[Opening INFORMATION SUPPLIED section]

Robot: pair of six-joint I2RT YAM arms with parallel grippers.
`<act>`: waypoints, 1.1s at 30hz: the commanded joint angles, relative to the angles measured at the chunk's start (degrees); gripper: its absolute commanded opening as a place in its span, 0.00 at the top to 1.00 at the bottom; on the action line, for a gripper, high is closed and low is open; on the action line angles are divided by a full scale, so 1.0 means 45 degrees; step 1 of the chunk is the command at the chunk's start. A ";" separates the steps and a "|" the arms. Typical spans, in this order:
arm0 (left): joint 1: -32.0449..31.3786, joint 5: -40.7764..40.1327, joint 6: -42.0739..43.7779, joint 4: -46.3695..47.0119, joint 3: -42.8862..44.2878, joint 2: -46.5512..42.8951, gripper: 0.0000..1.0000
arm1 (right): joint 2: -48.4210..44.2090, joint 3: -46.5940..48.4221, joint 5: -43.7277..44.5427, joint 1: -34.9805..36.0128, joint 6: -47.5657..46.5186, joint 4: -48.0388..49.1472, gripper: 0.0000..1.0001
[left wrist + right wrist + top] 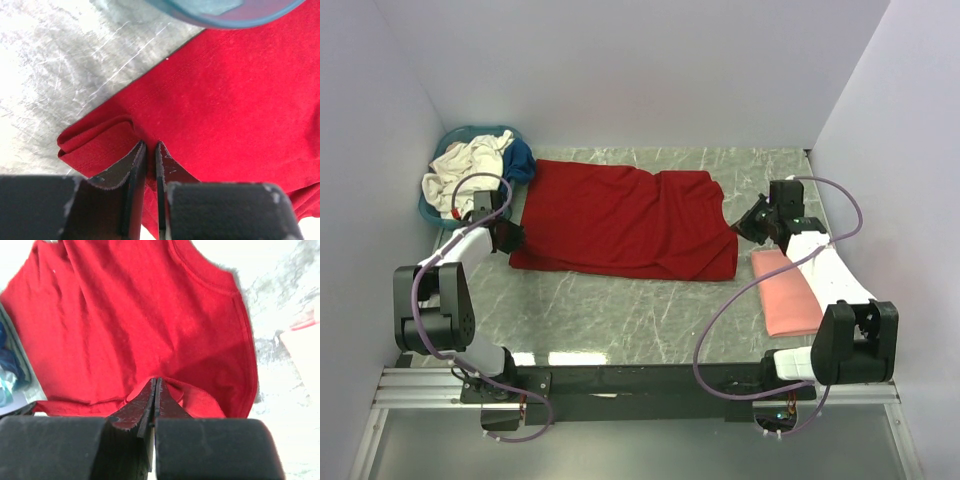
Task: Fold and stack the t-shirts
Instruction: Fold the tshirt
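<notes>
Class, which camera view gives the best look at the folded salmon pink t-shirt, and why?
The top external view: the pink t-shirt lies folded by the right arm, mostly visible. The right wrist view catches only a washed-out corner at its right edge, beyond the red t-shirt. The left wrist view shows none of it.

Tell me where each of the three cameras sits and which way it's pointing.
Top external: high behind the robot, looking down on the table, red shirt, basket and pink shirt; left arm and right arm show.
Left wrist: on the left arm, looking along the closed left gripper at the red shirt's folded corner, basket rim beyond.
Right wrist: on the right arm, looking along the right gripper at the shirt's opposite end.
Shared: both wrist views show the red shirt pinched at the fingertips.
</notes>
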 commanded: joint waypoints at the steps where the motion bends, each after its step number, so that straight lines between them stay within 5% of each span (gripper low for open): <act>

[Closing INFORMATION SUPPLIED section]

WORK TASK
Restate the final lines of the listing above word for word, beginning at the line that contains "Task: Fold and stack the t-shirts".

OUTPUT FOR THIS TASK
Task: Fold and stack the t-shirts
Instruction: Fold the tshirt
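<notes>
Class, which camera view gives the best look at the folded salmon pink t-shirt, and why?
The top external view: the pink t-shirt lies folded by the right arm, mostly visible. The right wrist view catches only a washed-out corner at its right edge, beyond the red t-shirt. The left wrist view shows none of it.

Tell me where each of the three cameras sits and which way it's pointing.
Top external: high behind the robot, looking down on the table, red shirt, basket and pink shirt; left arm and right arm show.
Left wrist: on the left arm, looking along the closed left gripper at the red shirt's folded corner, basket rim beyond.
Right wrist: on the right arm, looking along the right gripper at the shirt's opposite end.
Shared: both wrist views show the red shirt pinched at the fingertips.
</notes>
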 commanded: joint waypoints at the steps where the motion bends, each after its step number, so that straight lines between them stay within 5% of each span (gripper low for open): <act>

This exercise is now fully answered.